ブラッティ・エンジェル
「お前、バカだな。なに深く考えてんだよ」
ユキゲが軽く笑った。体をくの字に曲げ、おかしそうに。
「オレ、サヨとノゾムのことに関わってるんだぜ。
 確かに、過去だって簡単に割り切れるわけじゃねぇけど、過去のことだ。過ぎたことをいつまでもウジウジちゃいけねぇよ。

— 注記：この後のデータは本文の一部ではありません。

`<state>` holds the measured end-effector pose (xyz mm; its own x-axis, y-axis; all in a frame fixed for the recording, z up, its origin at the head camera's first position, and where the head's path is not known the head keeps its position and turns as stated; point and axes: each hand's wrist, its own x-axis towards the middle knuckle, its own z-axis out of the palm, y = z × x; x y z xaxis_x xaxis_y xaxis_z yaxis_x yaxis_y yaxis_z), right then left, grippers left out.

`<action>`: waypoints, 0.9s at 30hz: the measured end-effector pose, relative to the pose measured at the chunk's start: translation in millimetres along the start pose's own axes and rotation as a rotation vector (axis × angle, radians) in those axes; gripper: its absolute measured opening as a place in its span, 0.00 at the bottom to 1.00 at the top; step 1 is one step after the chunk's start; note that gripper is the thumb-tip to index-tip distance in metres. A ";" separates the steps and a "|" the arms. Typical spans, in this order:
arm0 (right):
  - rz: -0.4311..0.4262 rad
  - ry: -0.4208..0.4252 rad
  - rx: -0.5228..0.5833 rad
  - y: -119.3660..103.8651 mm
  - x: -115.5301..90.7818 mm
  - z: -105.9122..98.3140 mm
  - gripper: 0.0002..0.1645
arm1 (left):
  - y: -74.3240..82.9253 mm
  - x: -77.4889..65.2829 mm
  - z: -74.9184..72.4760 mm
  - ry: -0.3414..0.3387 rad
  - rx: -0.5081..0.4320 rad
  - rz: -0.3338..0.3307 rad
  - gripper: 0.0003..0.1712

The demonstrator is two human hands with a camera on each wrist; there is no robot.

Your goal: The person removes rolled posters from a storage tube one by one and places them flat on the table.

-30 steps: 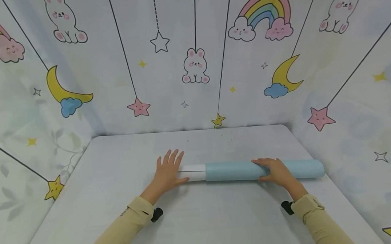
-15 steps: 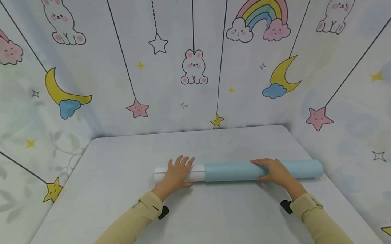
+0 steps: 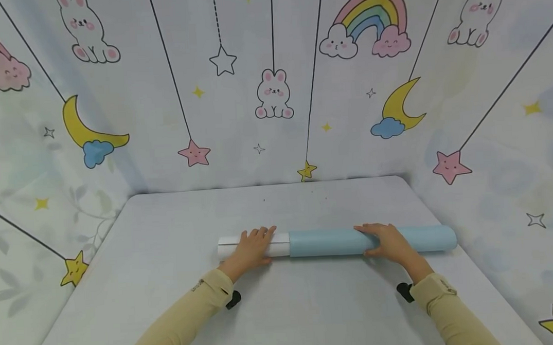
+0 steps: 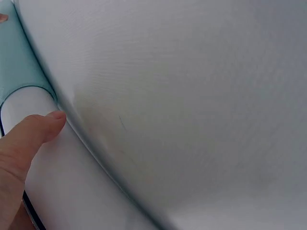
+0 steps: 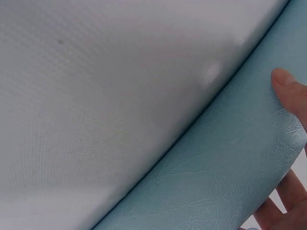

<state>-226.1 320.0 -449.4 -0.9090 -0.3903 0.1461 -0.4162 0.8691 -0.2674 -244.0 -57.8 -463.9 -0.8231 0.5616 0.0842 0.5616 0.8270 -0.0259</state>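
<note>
A light-blue roll (image 3: 326,242) with a finely creased, leather-like surface lies crosswise on the white table. Out of its left end sticks a narrower white roll (image 3: 280,248), with the edge of its sheet running lengthwise as a dark line. My left hand (image 3: 248,250) grips the white roll near the blue end, thumb on the near side and fingers over the far side. In the left wrist view the thumb (image 4: 43,128) presses on the white surface. My right hand (image 3: 393,243) holds the blue roll right of its middle, thumb (image 5: 288,88) in front and fingers behind.
The white table (image 3: 282,306) runs back to a printed fabric wall (image 3: 236,107) with rabbits, stars and moons. Similar fabric flanks both sides. A small black device (image 3: 234,299) sits under the left wrist, another black device (image 3: 405,292) under the right.
My left hand has slid right along the white roll, uncovering its left end, and its spread fingers have come down and bent around it. The right hand and the blue roll stay in place.
</note>
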 end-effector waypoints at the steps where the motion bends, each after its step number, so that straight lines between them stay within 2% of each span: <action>1: -0.004 -0.002 -0.001 -0.7 0.5 -1.0 0.42 | 0.0 0.5 0.7 -0.004 0.005 0.002 0.49; 7: -0.008 -0.011 -0.003 -1.3 1.5 -2.8 0.42 | 0.2 1.5 3.5 -0.017 0.016 0.002 0.46; 16: -0.011 -0.026 -0.007 -0.8 -2.3 -3.4 0.43 | -0.1 -1.6 0.9 -0.028 -0.017 -0.027 0.39; 27: -0.025 -0.028 -0.006 4.2 -4.0 -4.4 0.43 | -9.9 -16.5 2.8 0.013 0.010 -0.038 0.35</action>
<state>-224.1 326.5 -446.9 -0.8985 -0.4207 0.1257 -0.4390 0.8606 -0.2580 -236.2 -75.2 -467.7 -0.8428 0.5293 0.0978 0.5288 0.8481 -0.0328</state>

 オレも、よくわかんねぇ。確かにお前にイライラしてた。
 けど、今お前と話してなんか…。
 やっぱ、わかんねぇ」
頭をひねってユキゲは悩んでいた。ウスイは、なぜかその姿がおかしくて思わず笑ってしまった。
「やっぱり、ユキゲはユキゲですわ」
「どうゆう意味だよ。
 つか、お前サヨの心配しすぎだから」
「え?」
と、もう一度ウスイはおどろいた。
「やっと今気がついた。
 エンテンのことがあったからだろ。サヨの邪魔をしてたのは」
ユキゲはどこまでも鋭い。
 なるほどと、ユキゲは1人で納得していた。
「人間に恋をしたから、エンテンは罪人になった。
 サヨにそうなって欲しくなかったから、邪魔したんじゃねぇの?」
「あなたって、そんなに鋭いやつでしたの?」
驚いたように首を傾げ、思わず笑った。
 どうして、こんなに笑ってるんだろう?
「失礼だな」
ユキゲは不満そうに眉をひそめた。